Maps to Die For? (with Hein Goemans, Joel Selway, and Michael Weintraub) Download pre-print; Read project summary
In war, citizens are asked to sacrifice for their homeland. Why are people willing to make such sacrifices? Drawing on influential theories of "banal nationalism," we hypothesize that maps help induce citizens to make these sacrifices by fostering strong national attachments. We test these claims in survey experiments reaching nearly 20,000 respondents across four countries - Argentina, Thailand, Bolivia, and Colombia. In line with our hypotheses, exposure to homeland maps increased the level of sacrifice respondents were willing to make in Argentina, Thailand, and Bolivia, but not in Colombia. Contrary to expectations, maps did not significantly affect any of our measures of national attachment and national identity. Our findings underscore the need to better understand the power of national symbols and to develop clearer theories that distinguish between sentiments of national attachment and willingness to engage in behaviors tied to national membership.
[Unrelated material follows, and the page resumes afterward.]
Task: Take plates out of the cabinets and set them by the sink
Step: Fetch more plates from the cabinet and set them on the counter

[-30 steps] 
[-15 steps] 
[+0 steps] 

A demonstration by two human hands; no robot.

Trade Attitudes in the Wild (with Joshua D. Kertzer, Pablo Barberá, Andy Guess, Simon Munzert, and JungHwan Yang) Download working paper
One of the central models in the study of international political economy holds that actors' preferences about economic issues like trade are a function of their economic interests as represented by their position in the global economy. Recent empirical work investigating the relationship between economic interests and trade attitudes, however, has found mixed results, leading to a new wave of experimental studies that point to the role of information in explaining why economic interests fail to predict economic preferences. But what kinds of information about trade are citizens exposed to in the real world, and what effect does it have on how they think about trade? This study combines survey data from an original 13 month national panel survey in the United States with individual-level behavioral measures of media consumption derived from web tracking data, to explore what news about trade Americans are exposed to in a naturalistic setting, and how it shapes their trade preferences. We find that most Americans are exposed to relatively little news about trade, but that the kind of trade news Americans are exposed to in the real world does not magnify the effects of economic interests; instead, we find some evidence that trade news affects trade preferences through sociotropic rather than pocketbook pathways, as Americans become more supportive of trade the more positive stories about trade they see.